__What to do__
An exact repetition of the data is required; no picture should appear in it.

__The data__
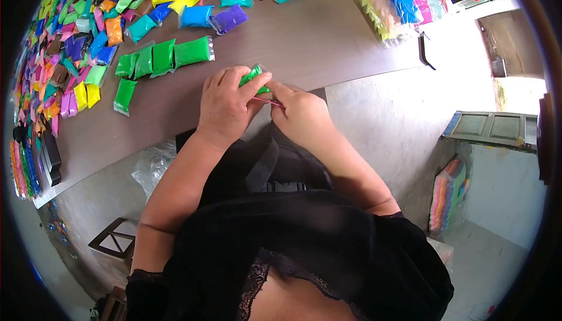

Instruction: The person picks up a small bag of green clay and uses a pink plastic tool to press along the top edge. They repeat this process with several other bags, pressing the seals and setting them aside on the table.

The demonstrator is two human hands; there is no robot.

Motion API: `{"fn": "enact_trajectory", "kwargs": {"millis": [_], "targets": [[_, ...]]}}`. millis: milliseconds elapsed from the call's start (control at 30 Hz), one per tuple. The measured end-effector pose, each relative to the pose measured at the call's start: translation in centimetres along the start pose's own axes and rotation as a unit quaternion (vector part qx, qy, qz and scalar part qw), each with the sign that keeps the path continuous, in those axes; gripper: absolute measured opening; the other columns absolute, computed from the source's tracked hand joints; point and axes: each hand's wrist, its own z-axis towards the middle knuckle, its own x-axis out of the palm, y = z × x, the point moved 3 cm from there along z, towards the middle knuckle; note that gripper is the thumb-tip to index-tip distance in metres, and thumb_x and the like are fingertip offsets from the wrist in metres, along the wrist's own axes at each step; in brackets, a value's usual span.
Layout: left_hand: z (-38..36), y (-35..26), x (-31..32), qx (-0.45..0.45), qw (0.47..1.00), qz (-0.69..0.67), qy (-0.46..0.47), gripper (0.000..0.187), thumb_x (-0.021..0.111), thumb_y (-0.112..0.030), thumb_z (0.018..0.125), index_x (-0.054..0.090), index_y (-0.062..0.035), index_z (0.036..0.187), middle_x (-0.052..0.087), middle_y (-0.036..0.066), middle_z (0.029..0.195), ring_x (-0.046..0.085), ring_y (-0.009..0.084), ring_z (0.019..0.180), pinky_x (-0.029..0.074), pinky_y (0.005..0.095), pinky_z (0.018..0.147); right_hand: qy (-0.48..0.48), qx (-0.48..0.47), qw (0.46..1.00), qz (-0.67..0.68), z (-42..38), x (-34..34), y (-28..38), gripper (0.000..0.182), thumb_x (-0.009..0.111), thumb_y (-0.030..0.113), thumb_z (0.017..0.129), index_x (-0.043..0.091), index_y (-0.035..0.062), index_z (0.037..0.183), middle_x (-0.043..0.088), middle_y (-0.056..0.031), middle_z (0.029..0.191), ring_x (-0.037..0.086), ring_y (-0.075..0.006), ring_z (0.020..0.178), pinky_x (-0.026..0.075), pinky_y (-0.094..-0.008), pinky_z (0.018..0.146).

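My left hand [225, 103] is closed on a small green packet [252, 76] with a clear edge, held just over the front edge of the table. My right hand [303, 113] meets it from the right, its fingers bent and pressed against the packet's near end. A thin pink strand [269, 101] stretches between the two hands and runs into the right fingers. Left of my hands, several green packets [163, 57] lie in a row on the table. One more green packet [124, 97] lies in front of that row.
Many coloured packets [76, 46] are heaped across the left and back of the brown table [304, 34]. Long strips of coloured packs [386, 5] lie at the back right. On the floor side stand a pale blue cabinet [503, 174] and a stack of coloured packs [448, 195].
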Motion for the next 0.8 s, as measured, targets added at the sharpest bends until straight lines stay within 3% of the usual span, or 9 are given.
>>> {"fn": "enact_trajectory", "kwargs": {"millis": [267, 467, 533, 567, 667, 700, 767, 800], "targets": [[0.6, 0.0, -0.1, 0.008, 0.998, 0.040, 0.043, 0.038, 0.080, -0.023, 0.076, 0.070, -0.0184, 0.112, 0.061, 0.004, 0.111, 0.059, 0.0266, 0.102, 0.047, 0.0409, 0.087, 0.045, 0.021, 0.998, -0.039, -0.9, -1.0, 0.0, 0.047, 0.064, 0.014, 0.085, 0.061, 0.0104, 0.132, 0.071, -0.0125, 0.093, 0.070, -0.0295, 0.082, 0.056, -0.0420, 0.070], [0.6, 0.1, 0.0, 0.028, 0.997, 0.051, 0.049, 0.034, 0.081, -0.025, 0.077, 0.071, -0.0182, 0.109, 0.062, 0.004, 0.113, 0.059, 0.0264, 0.102, 0.047, 0.0404, 0.089, 0.002, -0.032, 0.999, 0.044, -0.8, -2.3, -1.6, 0.039, 0.066, 0.016, 0.089, 0.065, 0.0118, 0.127, 0.070, -0.0130, 0.092, 0.069, -0.0328, 0.082, 0.055, -0.0407, 0.072], [0.5, 0.2, 0.0, 0.030, 0.997, 0.048, 0.046, 0.034, 0.081, -0.025, 0.077, 0.071, -0.0183, 0.108, 0.062, 0.004, 0.113, 0.059, 0.0262, 0.102, 0.047, 0.0403, 0.089, 0.048, 0.118, 0.983, 0.129, -0.1, -3.9, -2.1, 0.027, 0.067, 0.022, 0.092, 0.067, 0.0081, 0.115, 0.069, -0.0146, 0.089, 0.068, -0.0349, 0.084, 0.053, -0.0400, 0.073], [0.6, 0.1, -0.1, 0.029, 0.997, 0.049, 0.045, 0.033, 0.081, -0.025, 0.076, 0.071, -0.0183, 0.107, 0.062, 0.004, 0.113, 0.059, 0.0261, 0.102, 0.047, 0.0403, 0.089, 0.049, 0.120, 0.983, 0.130, 0.1, -4.0, -2.7, 0.027, 0.067, 0.022, 0.092, 0.067, 0.0081, 0.115, 0.069, -0.0146, 0.089, 0.068, -0.0349, 0.084, 0.053, -0.0400, 0.073], [0.5, 0.3, 0.0, 0.029, 0.998, 0.044, 0.043, 0.032, 0.081, -0.025, 0.076, 0.071, -0.0186, 0.106, 0.062, 0.004, 0.113, 0.059, 0.0259, 0.102, 0.047, 0.0403, 0.089, -0.017, 0.091, 0.984, 0.154, 0.9, -4.4, -3.7, 0.016, 0.066, 0.022, 0.095, 0.065, 0.0062, 0.097, 0.067, -0.0153, 0.085, 0.067, -0.0365, 0.081, 0.052, -0.0411, 0.073], [0.5, 0.3, 0.1, 0.027, 0.998, 0.040, 0.040, 0.032, 0.081, -0.025, 0.076, 0.071, -0.0188, 0.105, 0.062, 0.003, 0.113, 0.059, 0.0258, 0.103, 0.047, 0.0404, 0.089, -0.016, 0.093, 0.984, 0.154, 1.0, -4.2, -3.9, 0.016, 0.066, 0.022, 0.095, 0.065, 0.0062, 0.097, 0.067, -0.0153, 0.085, 0.067, -0.0365, 0.081, 0.052, -0.0411, 0.073], [0.5, 0.2, 0.1, 0.029, 0.998, 0.041, 0.035, 0.031, 0.081, -0.025, 0.076, 0.071, -0.0190, 0.105, 0.062, 0.003, 0.113, 0.059, 0.0258, 0.103, 0.047, 0.0404, 0.088, -0.033, -0.033, 0.998, 0.044, 1.3, -3.6, -3.3, 0.011, 0.066, 0.020, 0.092, 0.066, 0.0091, 0.096, 0.067, -0.0121, 0.087, 0.066, -0.0354, 0.082, 0.053, -0.0429, 0.071], [0.5, 0.2, 0.0, 0.031, 0.998, 0.043, 0.029, 0.031, 0.081, -0.025, 0.076, 0.071, -0.0192, 0.105, 0.062, 0.003, 0.113, 0.059, 0.0258, 0.102, 0.047, 0.0405, 0.088, -0.033, -0.031, 0.998, 0.045, 1.4, -3.3, -3.1, 0.011, 0.066, 0.020, 0.092, 0.066, 0.0091, 0.096, 0.067, -0.0121, 0.087, 0.066, -0.0354, 0.082, 0.053, -0.0429, 0.071]]}}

__Written answer__
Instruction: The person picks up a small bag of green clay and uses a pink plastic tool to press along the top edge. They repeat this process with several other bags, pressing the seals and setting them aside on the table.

The demonstrator is two human hands; there is no robot.

Motion API: `{"fn": "enact_trajectory", "kwargs": {"millis": [_], "targets": [[_, ...]]}}`. millis: milliseconds elapsed from the call's start (control at 30 Hz), one per tuple. The measured end-effector pose, each relative to the pose measured at the call's start: translation in centimetres along the start pose's own axes and rotation as a unit quaternion (vector part qx, qy, qz and scalar part qw), each with the sign that keeps the path continuous, in those axes; gripper: absolute measured opening; the other columns absolute, computed from the source's tracked hand joints; point and axes: each hand's wrist, its own z-axis towards the middle knuckle, its own x-axis out of the palm, y = z × x, the point moved 3 cm from there along z, towards the middle knuckle; note that gripper is the thumb-tip to index-tip distance in metres, and thumb_x and the like are fingertip offsets from the wrist in metres, along the wrist's own axes at each step; in brackets, a value's usual span.
Layout: left_hand: z (-38..36), y (-35..26), x (-31..32), qx (-0.45..0.45), qw (0.47..1.00), qz (-0.69..0.67), qy (-0.46..0.47), gripper (0.000..0.187), thumb_x (-0.021..0.111), thumb_y (-0.112..0.030), thumb_z (0.018..0.125), index_x (-0.054..0.090), index_y (-0.062..0.035), index_z (0.036..0.187), middle_x (-0.052..0.087), middle_y (-0.036..0.066), middle_z (0.029..0.195), ring_x (-0.046..0.085), ring_y (-0.009..0.084), ring_z (0.019..0.180), pinky_x (-0.029..0.074), pinky_y (0.005..0.095), pinky_z (0.018..0.147); right_hand: qy (-0.48..0.48), qx (-0.48..0.47), qw (0.46..1.00), qz (-0.67..0.68), z (-42..38), x (-34..34), y (-28..38), gripper (0.000..0.182), thumb_x (-0.009..0.111), thumb_y (-0.030..0.113), thumb_z (0.017..0.129), index_x (-0.043..0.091), index_y (-0.035..0.062), index_z (0.037..0.183), middle_x (-0.043..0.088), middle_y (-0.056..0.031), middle_z (0.029..0.191), ring_x (-0.037..0.086), ring_y (-0.075..0.006), ring_z (0.020..0.178), pinky_x (-0.026..0.075), pinky_y (-0.094..-0.008), pinky_z (0.018..0.146).

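My left hand [225, 103] is closed on a small green packet [252, 76] with a clear edge, held just over the front edge of the table. My right hand [303, 113] meets it from the right, its fingers bent and pressed against the packet's near end. A thin pink strand [269, 101] stretches between the two hands and runs into the right fingers. Left of my hands, several green packets [163, 57] lie in a row on the table. One more green packet [124, 97] lies in front of that row.
Many coloured packets [76, 46] are heaped across the left and back of the brown table [304, 34]. Long strips of coloured packs [386, 5] lie at the back right. On the floor side stand a pale blue cabinet [503, 174] and a stack of coloured packs [448, 195].
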Motion for the next 0.8 s, as measured, targets added at the sharpest bends until straight lines stay within 3% of the usual span, or 9 are given.
>>> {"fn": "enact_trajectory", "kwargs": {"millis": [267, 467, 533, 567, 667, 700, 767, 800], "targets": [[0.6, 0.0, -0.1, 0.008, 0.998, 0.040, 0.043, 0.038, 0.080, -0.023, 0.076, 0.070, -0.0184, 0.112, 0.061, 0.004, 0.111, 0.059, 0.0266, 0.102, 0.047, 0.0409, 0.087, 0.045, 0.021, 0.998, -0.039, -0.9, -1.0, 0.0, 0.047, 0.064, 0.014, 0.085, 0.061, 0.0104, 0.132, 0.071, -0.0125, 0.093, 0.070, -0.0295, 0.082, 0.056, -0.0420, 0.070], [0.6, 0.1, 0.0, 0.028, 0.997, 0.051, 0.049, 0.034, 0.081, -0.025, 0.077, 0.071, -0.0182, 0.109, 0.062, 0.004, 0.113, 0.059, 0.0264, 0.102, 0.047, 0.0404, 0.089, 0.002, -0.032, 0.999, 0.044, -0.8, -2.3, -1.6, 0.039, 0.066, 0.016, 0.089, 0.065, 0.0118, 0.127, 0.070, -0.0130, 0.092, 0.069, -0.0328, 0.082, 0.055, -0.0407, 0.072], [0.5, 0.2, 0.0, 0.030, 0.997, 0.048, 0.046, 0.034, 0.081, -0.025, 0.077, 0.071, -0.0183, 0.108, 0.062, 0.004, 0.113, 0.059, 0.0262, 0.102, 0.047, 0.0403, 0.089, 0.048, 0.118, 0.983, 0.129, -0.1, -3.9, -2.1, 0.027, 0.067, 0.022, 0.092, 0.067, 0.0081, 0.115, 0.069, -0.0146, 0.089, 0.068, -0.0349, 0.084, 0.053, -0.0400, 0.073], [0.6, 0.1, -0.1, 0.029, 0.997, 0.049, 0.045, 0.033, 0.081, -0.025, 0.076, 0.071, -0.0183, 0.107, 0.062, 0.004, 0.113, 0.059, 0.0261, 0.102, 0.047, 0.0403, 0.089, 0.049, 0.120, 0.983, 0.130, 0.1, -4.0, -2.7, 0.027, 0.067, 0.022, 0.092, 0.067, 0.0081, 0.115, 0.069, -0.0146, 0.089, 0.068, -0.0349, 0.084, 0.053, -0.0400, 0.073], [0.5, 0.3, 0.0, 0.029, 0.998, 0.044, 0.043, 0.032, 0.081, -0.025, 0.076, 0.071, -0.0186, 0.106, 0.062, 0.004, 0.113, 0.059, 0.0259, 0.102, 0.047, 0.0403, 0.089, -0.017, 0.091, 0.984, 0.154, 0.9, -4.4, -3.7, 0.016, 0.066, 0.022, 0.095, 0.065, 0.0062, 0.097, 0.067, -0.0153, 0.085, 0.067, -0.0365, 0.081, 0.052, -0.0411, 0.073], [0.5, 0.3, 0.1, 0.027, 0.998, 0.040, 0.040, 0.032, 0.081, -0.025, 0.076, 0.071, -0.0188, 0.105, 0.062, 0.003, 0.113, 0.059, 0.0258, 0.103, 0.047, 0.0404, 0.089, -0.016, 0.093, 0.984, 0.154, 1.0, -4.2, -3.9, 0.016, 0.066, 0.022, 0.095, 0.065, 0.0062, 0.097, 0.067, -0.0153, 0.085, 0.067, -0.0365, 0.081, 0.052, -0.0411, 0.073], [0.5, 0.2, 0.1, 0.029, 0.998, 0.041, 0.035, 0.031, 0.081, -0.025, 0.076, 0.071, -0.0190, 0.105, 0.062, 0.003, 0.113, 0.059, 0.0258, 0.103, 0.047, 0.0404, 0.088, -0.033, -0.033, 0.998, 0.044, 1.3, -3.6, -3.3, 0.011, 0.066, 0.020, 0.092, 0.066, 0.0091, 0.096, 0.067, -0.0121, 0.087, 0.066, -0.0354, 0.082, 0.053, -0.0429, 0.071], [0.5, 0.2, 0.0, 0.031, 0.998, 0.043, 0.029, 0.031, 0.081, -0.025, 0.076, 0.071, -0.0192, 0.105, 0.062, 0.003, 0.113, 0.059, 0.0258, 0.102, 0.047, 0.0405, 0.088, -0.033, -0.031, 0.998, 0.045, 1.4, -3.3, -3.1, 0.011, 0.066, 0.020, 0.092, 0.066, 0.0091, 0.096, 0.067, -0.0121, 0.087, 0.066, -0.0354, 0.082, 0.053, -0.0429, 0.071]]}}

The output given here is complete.